EXERCISE BRIEF | Take the lines in the listing below from the line with "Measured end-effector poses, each" up to and including the line with "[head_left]" and set them down exactly, skipping pictures and adding nothing.

-=-=-

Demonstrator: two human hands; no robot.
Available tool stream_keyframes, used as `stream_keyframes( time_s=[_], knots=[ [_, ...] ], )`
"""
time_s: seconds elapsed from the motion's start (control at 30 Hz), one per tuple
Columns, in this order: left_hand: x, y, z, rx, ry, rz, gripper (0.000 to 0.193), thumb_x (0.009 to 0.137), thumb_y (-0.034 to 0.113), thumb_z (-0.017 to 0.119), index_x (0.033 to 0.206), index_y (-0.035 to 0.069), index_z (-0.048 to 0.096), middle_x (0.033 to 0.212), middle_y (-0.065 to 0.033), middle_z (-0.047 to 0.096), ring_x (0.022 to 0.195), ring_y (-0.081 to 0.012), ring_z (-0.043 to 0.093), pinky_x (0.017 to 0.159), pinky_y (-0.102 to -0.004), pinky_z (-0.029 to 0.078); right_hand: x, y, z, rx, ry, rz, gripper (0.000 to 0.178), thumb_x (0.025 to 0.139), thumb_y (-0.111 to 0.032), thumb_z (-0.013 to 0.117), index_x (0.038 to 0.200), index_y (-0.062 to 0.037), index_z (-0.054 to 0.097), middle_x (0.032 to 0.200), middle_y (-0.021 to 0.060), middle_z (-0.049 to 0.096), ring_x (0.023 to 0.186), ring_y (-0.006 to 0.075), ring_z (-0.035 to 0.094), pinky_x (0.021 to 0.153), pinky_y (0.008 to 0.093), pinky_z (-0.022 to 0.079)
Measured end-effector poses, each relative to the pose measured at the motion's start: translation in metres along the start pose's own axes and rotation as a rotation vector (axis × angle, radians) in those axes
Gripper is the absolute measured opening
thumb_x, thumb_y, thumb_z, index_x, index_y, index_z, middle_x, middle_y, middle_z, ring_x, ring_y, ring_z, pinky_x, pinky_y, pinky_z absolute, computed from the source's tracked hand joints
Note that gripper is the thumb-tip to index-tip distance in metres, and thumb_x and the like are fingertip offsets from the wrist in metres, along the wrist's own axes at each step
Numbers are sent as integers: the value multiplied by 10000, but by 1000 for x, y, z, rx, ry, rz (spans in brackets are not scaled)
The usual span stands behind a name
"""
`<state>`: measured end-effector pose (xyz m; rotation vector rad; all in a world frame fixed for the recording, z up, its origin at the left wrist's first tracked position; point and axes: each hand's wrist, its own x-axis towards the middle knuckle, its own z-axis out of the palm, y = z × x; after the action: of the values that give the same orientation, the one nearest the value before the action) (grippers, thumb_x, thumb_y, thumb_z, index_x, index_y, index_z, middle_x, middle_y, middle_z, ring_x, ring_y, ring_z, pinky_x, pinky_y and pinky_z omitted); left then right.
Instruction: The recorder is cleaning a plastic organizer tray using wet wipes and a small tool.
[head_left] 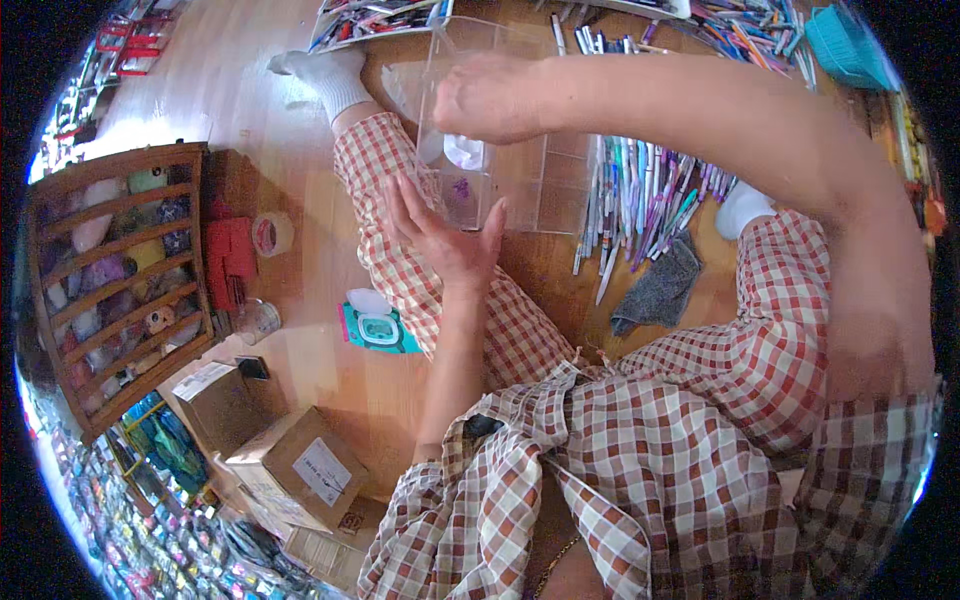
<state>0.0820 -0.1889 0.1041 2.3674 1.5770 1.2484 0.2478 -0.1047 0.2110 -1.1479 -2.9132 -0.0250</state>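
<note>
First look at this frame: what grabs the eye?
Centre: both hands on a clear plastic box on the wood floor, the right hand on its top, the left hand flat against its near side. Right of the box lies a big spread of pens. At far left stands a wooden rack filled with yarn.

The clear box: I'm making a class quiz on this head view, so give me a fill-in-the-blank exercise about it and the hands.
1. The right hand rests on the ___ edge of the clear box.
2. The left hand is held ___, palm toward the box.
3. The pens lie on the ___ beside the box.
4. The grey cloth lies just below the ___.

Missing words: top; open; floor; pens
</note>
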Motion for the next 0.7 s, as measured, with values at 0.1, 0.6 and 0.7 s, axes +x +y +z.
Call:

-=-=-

RESULT OF THE TASK |
Measured end-effector poses, each relative to the pose measured at the motion's start: translation in metres along the start pose's own axes and rotation as a rotation vector (axis × angle, radians) in those axes
Gripper is the absolute measured opening
thumb_x, thumb_y, thumb_z, index_x, index_y, index_z, middle_x, middle_y, middle_z, ring_x, ring_y, ring_z, pinky_x, pinky_y, pinky_z absolute, computed from the source's tracked hand joints
Note that gripper is the thumb-tip to index-tip distance in metres, and thumb_x and the like are fingertip offsets from the wrist in metres, along the wrist's own axes at each step
Numbers are sent as integers: the value multiplied by 10000, but by 1000 for x, y, z, rx, ry, rz (spans in brackets are not scaled)
The usual span stands behind a name
"""
`<state>`: measured end-effector pose (xyz m; rotation vector rad; all in a world frame fixed for the recording, z up, its origin at the left wrist's first tracked position; point and axes: each hand's wrist, its own x-axis towards the middle knuckle, its own z-axis out of the palm, y = z × x; after the action: of the values that give the same orientation, the one nearest the value before the action) (grippers, thumb_x, thumb_y, thumb_z, index_x, index_y, index_z, middle_x, middle_y, middle_z, ring_x, ring_y, ring_z, pinky_x, pinky_y and pinky_z omitted); left then right.
Instruction: The recorder is cleaning a plastic organizer tray using wet wipes and a small tool.
[head_left] 

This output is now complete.